REPUBLIKA.CO.ID, JAKARTA -- Anggota Badan Legislasi DPR, Irmadi Lubis mengatakan revisi UU No 8 Tahun 2015 tentang Pilkada dan UU No 2 Tahun 2011 tentang Parpol, harus didasarkan pada persoalan mendesak dan bersifat nasional.
"Revisi suatu aturan perundangan, termasuk UU Pilkada dan UU Parpol tidak bisa hanya untuk mengakomodasi kepentingan jangka pendek satu atau dua parpol saja," katanya di Gedung MPR/DPR/DPD RI, Jakarta, Kamis (7/5).
Menurutnya, jika pemerintah tidak setuju revisi UU Pilkada dan UU Parpol maka tidak bisa dilakukan, karena revisi itu harus dibahas bersama antara DPR RI dan Pemerintah. Apalagi, UU Pilkada itu baru saja direvisi dan belum digunakan.
Politikus PDIP itu melanjutkan, wacana revisi UU Pilkada dan UU Parpol, hanya diusulkan oleh beberapa kelompok fraksi (Poksi) saja di Komisi II DPR RI untuk mengakomodasi Partai Golkar dan Partai Persatuan Pembangunan (PPP) yang sedang menghadapi perselisihan struktur kepengurusan agar dapat mengikuti pilkada pada Desember 2015.

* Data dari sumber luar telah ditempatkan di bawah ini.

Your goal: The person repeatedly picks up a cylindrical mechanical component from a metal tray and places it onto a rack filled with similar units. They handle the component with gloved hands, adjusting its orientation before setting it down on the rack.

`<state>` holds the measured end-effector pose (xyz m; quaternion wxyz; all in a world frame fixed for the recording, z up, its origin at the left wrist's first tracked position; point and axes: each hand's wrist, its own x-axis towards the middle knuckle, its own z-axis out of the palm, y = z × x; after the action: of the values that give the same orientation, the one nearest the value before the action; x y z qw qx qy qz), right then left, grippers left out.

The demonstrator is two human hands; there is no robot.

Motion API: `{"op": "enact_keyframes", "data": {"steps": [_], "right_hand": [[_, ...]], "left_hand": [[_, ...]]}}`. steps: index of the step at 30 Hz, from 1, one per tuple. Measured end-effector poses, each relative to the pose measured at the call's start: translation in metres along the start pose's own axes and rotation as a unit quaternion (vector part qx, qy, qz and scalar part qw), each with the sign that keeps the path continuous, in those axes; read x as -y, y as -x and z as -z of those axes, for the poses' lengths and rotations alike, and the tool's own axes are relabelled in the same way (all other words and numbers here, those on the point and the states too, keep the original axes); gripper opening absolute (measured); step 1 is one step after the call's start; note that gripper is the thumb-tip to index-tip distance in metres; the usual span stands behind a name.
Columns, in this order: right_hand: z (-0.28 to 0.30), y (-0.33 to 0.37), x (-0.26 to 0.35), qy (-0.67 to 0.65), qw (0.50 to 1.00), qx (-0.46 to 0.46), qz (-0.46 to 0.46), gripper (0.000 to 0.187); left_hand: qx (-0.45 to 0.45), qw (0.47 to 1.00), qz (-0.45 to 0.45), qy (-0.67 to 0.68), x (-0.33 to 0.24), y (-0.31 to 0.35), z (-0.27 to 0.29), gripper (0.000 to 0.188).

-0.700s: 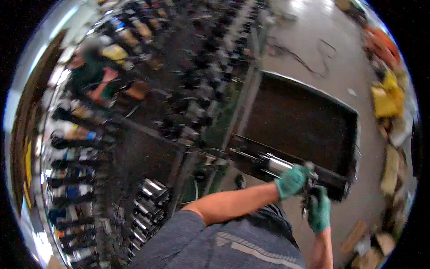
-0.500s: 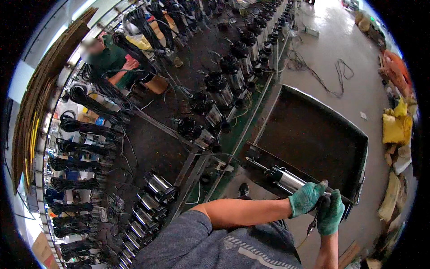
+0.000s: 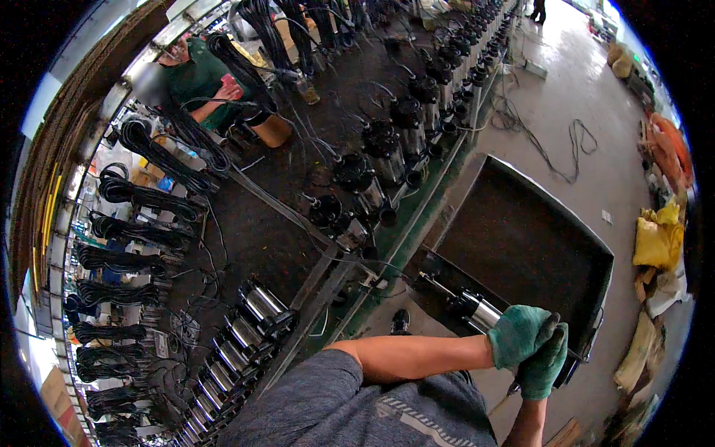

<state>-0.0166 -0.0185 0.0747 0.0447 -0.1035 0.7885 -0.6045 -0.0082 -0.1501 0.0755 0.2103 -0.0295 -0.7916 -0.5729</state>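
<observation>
Both my hands wear green gloves and meet at the near right end of a shiny metal cylinder with a black ribbed end cap (image 3: 484, 314), a motor or pump body. It lies along the near edge of a dark metal tray. My left hand (image 3: 520, 334) has its fingers curled inward over that end; what they pinch is hidden. Just below, my right hand (image 3: 544, 366) is closed around a dark hand tool, mostly covered by the glove. The tool's metal hose fitting (image 3: 514, 388) shows under the hand. A thin shaft (image 3: 436, 284) sticks out of the cylinder's far end.
The large dark tray (image 3: 612, 261) has a raised rim. To the left, a dark bench (image 3: 261, 220) carries rows of similar cylinders (image 3: 383, 145) and coiled black cables (image 3: 153, 201). Across it sits a person in green (image 3: 212, 71). Yellow bags (image 3: 659, 238) lie at the right; a cable (image 3: 573, 160) crosses the floor.
My hands have drawn closer together, with the left glove now overlapping the right. Less of the dark tool shows below them. The view has shifted slightly.
</observation>
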Motion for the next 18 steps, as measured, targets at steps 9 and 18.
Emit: {"op": "enact_keyframes", "data": {"steps": [9,18], "right_hand": [[-0.006,0.002,-0.022,-0.278,0.949,0.019,-0.149,0.031],[0.031,-0.018,0.055,0.271,0.894,0.092,0.345,0.028]], "left_hand": [[0.075,0.995,0.061,-0.002,0.03,0.005,-0.001,0.047],[0.159,0.903,0.224,0.331,0.004,0.011,-0.005,0.054]]}}
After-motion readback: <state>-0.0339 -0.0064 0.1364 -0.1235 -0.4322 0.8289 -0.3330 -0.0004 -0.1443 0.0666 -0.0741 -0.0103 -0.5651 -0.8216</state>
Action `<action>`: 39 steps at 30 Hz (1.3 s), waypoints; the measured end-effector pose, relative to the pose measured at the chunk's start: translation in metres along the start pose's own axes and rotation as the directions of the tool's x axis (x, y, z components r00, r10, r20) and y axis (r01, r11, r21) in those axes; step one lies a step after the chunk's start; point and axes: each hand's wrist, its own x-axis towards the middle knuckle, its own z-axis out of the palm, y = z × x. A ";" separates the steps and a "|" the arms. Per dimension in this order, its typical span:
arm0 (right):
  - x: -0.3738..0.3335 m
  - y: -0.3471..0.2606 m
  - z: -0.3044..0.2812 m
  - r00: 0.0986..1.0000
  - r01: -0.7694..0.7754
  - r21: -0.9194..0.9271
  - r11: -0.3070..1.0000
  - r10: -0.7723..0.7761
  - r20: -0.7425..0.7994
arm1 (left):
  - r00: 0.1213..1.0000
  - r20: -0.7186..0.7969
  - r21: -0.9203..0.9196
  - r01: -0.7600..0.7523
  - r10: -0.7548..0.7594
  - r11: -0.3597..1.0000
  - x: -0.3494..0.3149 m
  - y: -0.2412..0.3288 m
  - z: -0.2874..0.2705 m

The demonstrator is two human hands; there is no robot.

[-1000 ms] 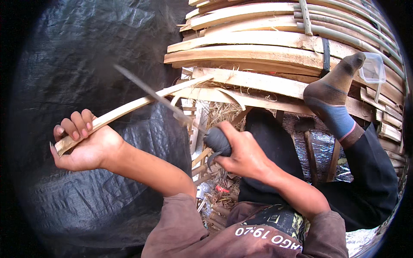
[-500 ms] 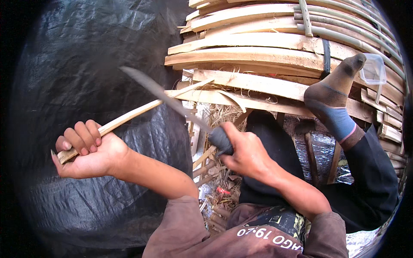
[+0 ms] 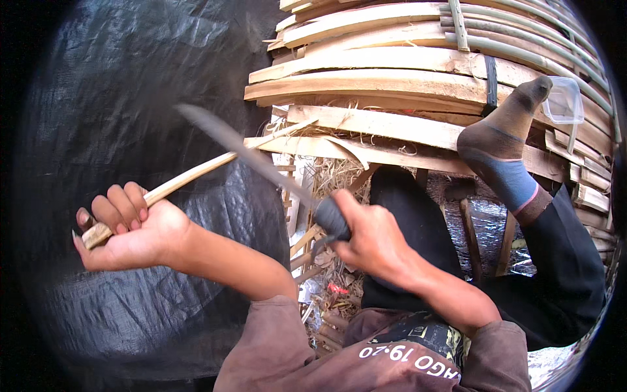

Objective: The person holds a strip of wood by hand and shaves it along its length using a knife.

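I see the left hand [image 3: 140, 232] gripping a slim stick [image 3: 196, 171], seemingly pared bare, the right hand [image 3: 373, 235] clasping a knife [image 3: 266, 166]; motion blur hides any paring left.

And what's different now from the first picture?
Only small shifts. The left hand and the end of the stick it holds sit a bit lower in the picture. The knife in the right hand looks wider, maybe turned. Nothing was grabbed or let go. The knife still crosses the stick, and the socked foot stays by the wood.
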 end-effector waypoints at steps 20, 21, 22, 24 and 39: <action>0.018 0.032 -0.011 0.983 -0.183 0.048 0.982 0.183 -0.016 | 0.998 0.023 0.048 0.061 -0.062 0.997 0.023 -0.012 0.004; 0.018 0.034 -0.012 0.982 -0.185 0.048 0.981 0.186 -0.011 | 0.998 0.021 0.054 0.062 -0.064 0.997 0.021 -0.011 0.006; 0.018 0.035 -0.014 0.980 -0.195 0.111 0.975 0.197 -0.012 | 0.997 0.035 0.035 0.065 -0.067 0.997 0.018 -0.011 0.009; 0.015 0.038 -0.018 0.978 -0.201 0.209 0.957 0.207 -0.005 | 0.996 0.056 0.013 0.069 -0.070 0.998 0.019 -0.009 0.008; 0.009 -0.006 -0.018 0.991 0.125 -0.017 0.992 -0.126 -0.048 | 0.957 0.238 -0.148 0.206 -0.168 0.967 0.064 -0.023 -0.023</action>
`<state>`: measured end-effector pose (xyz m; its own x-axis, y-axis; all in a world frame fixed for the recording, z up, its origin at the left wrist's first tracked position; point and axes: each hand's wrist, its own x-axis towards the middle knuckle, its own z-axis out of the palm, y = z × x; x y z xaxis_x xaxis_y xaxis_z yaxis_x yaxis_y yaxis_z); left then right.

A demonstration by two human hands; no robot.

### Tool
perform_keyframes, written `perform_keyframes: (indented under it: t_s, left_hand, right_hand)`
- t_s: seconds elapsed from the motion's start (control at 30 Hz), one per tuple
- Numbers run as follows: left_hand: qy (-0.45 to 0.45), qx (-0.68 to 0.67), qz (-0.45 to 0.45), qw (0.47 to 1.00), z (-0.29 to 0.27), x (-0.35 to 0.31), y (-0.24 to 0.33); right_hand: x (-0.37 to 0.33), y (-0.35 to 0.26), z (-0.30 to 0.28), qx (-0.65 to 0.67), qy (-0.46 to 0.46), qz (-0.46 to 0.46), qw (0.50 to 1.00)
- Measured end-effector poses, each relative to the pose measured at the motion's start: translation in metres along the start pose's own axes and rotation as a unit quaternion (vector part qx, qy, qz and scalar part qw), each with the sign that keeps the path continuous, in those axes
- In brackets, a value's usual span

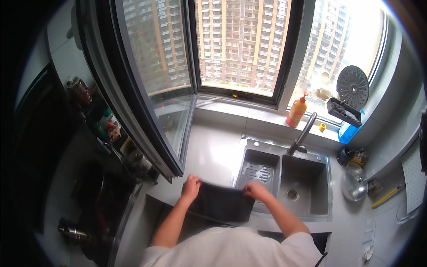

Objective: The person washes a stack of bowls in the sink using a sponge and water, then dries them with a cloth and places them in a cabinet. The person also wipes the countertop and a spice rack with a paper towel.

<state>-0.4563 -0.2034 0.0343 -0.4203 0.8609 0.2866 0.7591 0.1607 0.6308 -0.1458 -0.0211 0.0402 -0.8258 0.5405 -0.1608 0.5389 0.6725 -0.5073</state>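
Between my two hands hangs a dark, roughly rectangular sheet (pixel 222 201), soft-looking like a cloth or a bag; its exact kind I cannot make out. My left hand (pixel 191 188) pinches its upper left corner, close to the counter's front edge. At the upper right corner, my right hand (pixel 257 190) grips it beside the sink's smaller basin. The sheet's top edge sags slightly between the hands. Its right part overlaps the counter edge in front of the sink (pixel 330 187).
An open window sash (pixel 169 129) juts over the counter at the left. Behind the sink are a curved faucet (pixel 307 133) and a yellow pump bottle (pixel 297 111). A clear glass bowl lid (pixel 355 182) lies at the right. A stove area with pots (pixel 73 231) is far left.
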Motion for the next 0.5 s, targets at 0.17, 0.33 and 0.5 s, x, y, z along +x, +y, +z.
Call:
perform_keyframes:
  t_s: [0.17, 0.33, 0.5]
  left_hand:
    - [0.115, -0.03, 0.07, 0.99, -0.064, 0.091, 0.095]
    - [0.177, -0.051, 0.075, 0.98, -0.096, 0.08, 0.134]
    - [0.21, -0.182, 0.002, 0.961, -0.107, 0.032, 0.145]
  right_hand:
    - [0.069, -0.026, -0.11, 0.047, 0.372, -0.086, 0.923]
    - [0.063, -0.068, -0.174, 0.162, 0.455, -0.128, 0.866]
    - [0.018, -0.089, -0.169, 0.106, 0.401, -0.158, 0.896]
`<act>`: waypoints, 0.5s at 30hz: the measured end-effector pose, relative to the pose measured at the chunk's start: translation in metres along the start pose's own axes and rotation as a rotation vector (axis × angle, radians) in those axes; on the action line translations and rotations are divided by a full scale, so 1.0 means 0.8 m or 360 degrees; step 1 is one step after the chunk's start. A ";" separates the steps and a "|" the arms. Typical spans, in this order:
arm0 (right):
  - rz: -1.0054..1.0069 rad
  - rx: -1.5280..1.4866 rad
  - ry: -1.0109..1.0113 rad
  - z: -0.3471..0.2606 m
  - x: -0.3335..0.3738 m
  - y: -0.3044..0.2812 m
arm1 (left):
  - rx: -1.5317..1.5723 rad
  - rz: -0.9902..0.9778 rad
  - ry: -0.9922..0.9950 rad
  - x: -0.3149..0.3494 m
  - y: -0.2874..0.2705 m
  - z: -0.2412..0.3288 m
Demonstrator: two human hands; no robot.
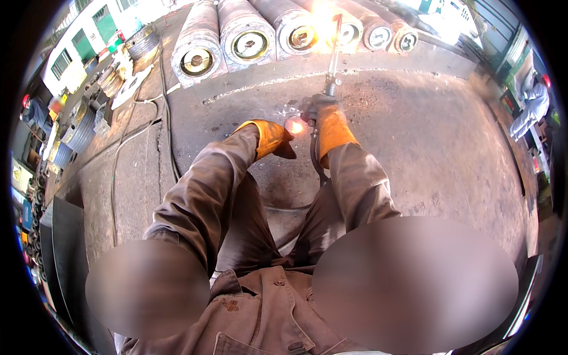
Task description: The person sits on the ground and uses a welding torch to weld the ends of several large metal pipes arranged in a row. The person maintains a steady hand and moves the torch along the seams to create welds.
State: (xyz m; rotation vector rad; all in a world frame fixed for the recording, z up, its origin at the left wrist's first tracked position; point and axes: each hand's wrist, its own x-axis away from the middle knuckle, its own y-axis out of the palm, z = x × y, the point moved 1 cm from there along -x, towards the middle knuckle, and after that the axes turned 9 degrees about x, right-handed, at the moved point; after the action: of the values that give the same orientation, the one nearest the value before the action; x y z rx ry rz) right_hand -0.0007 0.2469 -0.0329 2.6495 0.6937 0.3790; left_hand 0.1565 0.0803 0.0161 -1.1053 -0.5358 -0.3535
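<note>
My right hand [332,125], in an orange leather glove, is closed around the handle of a gas torch [332,86] that points away from me. A bright flame [325,23] burns at its far tip, in front of a row of large metal cylinders [251,46]; glare hides the exact spot it meets. A dark hose [315,151] runs back from the torch toward my legs. Just left of the torch handle, my gloved left hand [271,139] hangs with its fingers apart, holding nothing visible. An orange glow shows between the hands; I cannot tell whether it is a reflection.
The cylinders lie side by side along the far edge of a scuffed metal surface [438,142]. Hoses and cables [163,106] trail along the left. Metal drums [80,133] stand farther left. One person [38,112] is at far left, another [532,103] at far right.
</note>
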 end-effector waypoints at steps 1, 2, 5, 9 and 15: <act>-0.0002 -0.0053 0.0004 0.007 -0.005 0.004 | 0.0160 0.0031 0.0017 -0.004 0.002 -0.012; -0.0002 -0.0105 0.0008 0.015 -0.010 0.007 | 0.0255 0.0065 0.0040 -0.002 0.001 -0.020; -0.0021 -0.0250 0.0125 0.046 -0.014 0.068 | 0.0347 0.0216 0.0081 0.033 0.002 -0.058; -0.0399 -0.0884 0.0043 0.050 -0.055 -0.014 | 0.0151 0.0377 0.0349 0.062 -0.024 -0.014; -0.0073 -0.0811 0.0323 0.052 -0.029 0.060 | -0.0009 0.0458 0.0281 0.131 -0.025 -0.046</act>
State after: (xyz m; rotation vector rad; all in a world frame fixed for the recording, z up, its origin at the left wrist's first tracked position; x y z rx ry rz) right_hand 0.0138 0.1842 -0.0539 2.1290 0.6172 0.7144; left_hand 0.2401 0.0379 0.0786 -1.1264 -0.2156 -0.1985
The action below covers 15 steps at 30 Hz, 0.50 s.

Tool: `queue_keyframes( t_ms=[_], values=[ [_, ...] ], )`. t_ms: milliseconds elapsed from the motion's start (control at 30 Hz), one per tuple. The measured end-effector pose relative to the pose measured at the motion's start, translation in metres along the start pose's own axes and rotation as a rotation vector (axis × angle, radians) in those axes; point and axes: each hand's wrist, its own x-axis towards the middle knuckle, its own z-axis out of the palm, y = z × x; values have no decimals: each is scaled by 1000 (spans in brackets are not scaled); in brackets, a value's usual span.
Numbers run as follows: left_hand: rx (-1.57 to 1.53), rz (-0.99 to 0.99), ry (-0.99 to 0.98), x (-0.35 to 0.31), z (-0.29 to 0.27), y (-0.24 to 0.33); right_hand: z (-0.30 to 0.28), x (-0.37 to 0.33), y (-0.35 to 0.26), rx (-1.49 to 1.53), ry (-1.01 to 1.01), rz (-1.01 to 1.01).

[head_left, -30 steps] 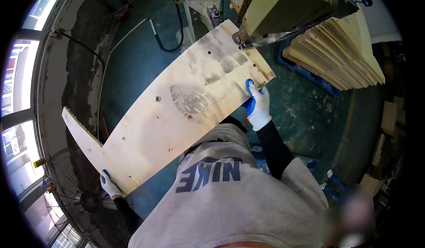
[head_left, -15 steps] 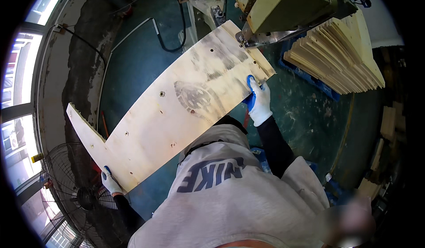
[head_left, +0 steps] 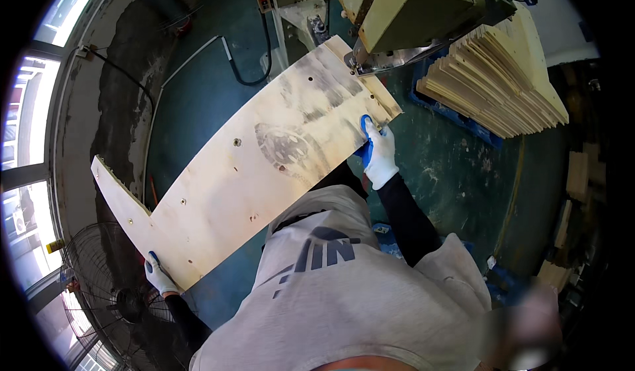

Ketua Poksi VI PDI Perjuangan DPR RI ini menegaskan, perselisihan yang sedang dihadapi Partai Golkar dan PDI Perjuangan adalah perselisihan internal, hendaknya diselesaikan secara internal.
Ia menilai. dalam UU Parpol sudah mengamanahkan perselisihan internal parpol dapat diselesaikan secara internal baik melalui mehkamah partai maupun melalui mekanisme islah.
"Jangan sampai persoalan internal partai dibawa ke DPR RI dan melibatkan semua partai politik di DPR RI," ujarnya.
Irmadi menegaskan, Partai Golkar dan PPP jika ingin mengikuti pilkada, maka dapat lakukan mekanisme islah, jangan memaksakan DPR RI melakukan revisi UU.
Anggota DPR RI dari daerah pemilihan Sumatera Utara I ini juga menegaskan, tidak sepakat dengan wacana yang dilontarkan Partai Golkar bahwa untuk dapat mengikuti pilkada didasarkan atas keputusan pengadilan terakhir menjelang pendaftaran bakal calon kepala daerah.
Menurutnya, hal ini tidak dapat diterima dan dapat membuat kisruh. Suatu partai politik dapat menjadi peserta pilkada atau tidak, menurut dia, harusa didasarkan pada keputusan hukum yang memiliki kekuatan hukum tetap dan mengikuat atau inkrah.
"Jika didasarkan pada putusan pengadilan terakhir, maka putusan pengadilan pada tahap yangt lebih tinggi bisa saja berbeda sehingga membuat situasi makin kisruh," jelasnya.